Task item
In the entries below, find the line with "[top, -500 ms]" and the line with "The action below"; copy them and every line between them exactly, but not the pictures.

[Extracted records]
┄┄┄┄┄┄┄┄┄┄┄┄┄┄┄┄┄┄┄┄

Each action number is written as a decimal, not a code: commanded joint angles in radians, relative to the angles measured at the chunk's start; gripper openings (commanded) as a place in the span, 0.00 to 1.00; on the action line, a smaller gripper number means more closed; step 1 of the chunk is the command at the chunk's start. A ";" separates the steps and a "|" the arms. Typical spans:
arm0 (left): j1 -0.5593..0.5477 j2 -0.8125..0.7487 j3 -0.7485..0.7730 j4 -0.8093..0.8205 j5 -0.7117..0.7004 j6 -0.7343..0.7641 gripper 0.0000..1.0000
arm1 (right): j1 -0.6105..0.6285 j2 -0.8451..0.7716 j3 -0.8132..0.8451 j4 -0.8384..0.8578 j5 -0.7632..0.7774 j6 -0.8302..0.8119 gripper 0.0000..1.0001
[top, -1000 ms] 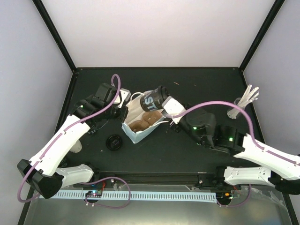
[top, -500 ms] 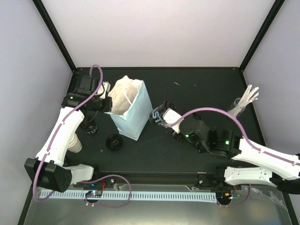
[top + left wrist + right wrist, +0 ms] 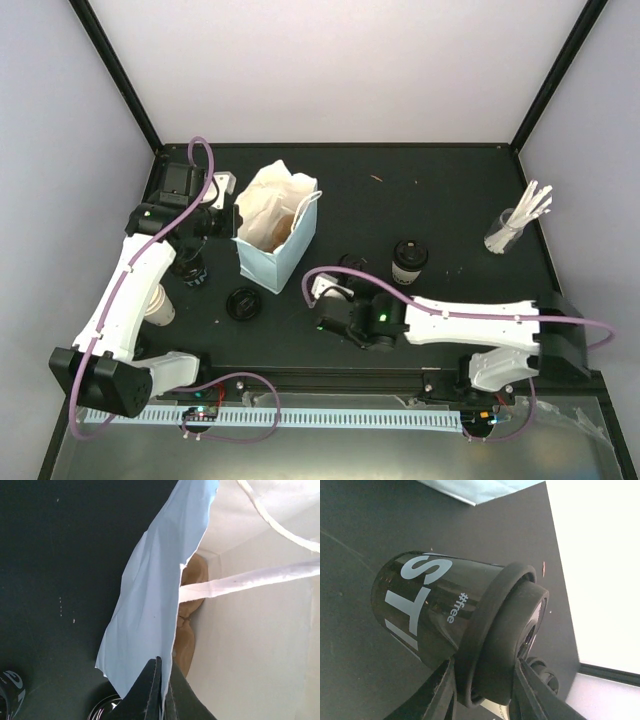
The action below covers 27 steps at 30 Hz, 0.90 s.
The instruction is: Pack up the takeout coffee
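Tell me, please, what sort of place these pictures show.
Probably a robot test cell: a black table boxed in by plain white walls, a left arm and right arm bolted at its near edge, and staged props: a light-blue paper bag, a lidded takeout cup.

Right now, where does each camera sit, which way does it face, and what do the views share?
Top external: above and behind the bases, looking down on the table; the left arm and right arm show.
Left wrist: on the left arm, looking along the left gripper, shut on the rim of the paper bag, cup carrier inside.
Right wrist: on the right arm, looking along the right gripper, shut on the dark cup.
Shared: the paper bag shows in all three views.
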 commanded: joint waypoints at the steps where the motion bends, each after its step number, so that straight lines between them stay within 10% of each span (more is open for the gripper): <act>1: 0.006 -0.028 -0.020 0.029 0.021 0.016 0.02 | 0.021 0.108 -0.010 0.003 0.152 0.060 0.26; 19: 0.006 -0.020 -0.038 0.049 0.048 0.009 0.01 | 0.068 0.382 0.021 -0.016 0.216 0.189 0.32; 27: 0.007 -0.019 -0.040 0.053 0.055 0.006 0.02 | 0.075 0.354 0.024 -0.001 0.180 0.164 0.72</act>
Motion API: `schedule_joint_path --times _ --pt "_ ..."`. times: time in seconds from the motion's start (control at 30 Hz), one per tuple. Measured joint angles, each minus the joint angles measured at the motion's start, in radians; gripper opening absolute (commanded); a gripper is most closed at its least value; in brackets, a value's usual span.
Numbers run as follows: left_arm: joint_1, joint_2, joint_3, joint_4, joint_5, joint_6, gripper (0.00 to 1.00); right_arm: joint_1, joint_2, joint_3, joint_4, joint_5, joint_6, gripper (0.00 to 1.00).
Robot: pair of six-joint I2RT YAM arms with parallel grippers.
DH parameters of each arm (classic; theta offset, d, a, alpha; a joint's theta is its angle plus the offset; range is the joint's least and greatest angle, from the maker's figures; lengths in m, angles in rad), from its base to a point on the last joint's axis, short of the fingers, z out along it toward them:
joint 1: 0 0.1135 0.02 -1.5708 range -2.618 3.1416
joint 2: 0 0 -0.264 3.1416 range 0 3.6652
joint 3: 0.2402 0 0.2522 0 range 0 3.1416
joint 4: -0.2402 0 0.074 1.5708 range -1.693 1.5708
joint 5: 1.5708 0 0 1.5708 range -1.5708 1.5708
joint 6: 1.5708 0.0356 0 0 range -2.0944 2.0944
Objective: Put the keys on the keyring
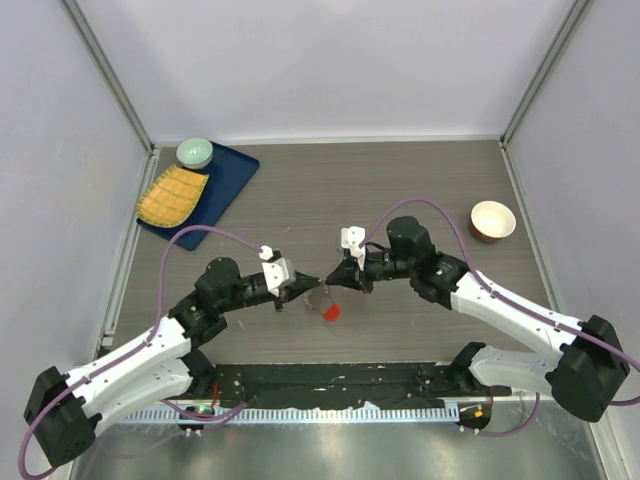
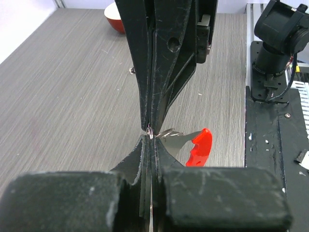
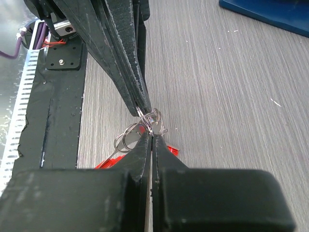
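My two grippers meet tip to tip just above the middle of the table. The left gripper [image 1: 316, 282] [image 2: 148, 136] is shut on a thin wire ring of the keyring [image 2: 150, 131] [image 3: 153, 119]. From the opposite side, the right gripper [image 1: 330, 285] [image 3: 152, 135] is shut on the same small cluster of silver rings. A key with a red head [image 2: 200, 146] [image 1: 331, 312] hangs from the rings to one side, its silver blade pointing toward the pinch. More red shows under the rings in the right wrist view. The plain silver key cannot be made out among the rings.
A blue tray [image 1: 232, 178] at the back left holds a green bowl [image 1: 195, 152] and a yellow woven mat [image 1: 172, 196]. An orange bowl [image 1: 493, 220] [image 2: 115, 18] stands at the right. A black mat [image 1: 330, 380] runs along the near edge by the arm bases.
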Motion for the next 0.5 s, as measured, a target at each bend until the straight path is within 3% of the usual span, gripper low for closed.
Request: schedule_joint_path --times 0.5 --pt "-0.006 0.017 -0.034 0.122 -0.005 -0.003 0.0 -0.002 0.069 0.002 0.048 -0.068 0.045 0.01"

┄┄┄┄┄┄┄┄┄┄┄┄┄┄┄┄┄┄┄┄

Output below
[top, -500 ms] 
[top + left wrist + right wrist, +0 ms] 
The action below covers 27 steps at 30 Hz, 0.90 s.

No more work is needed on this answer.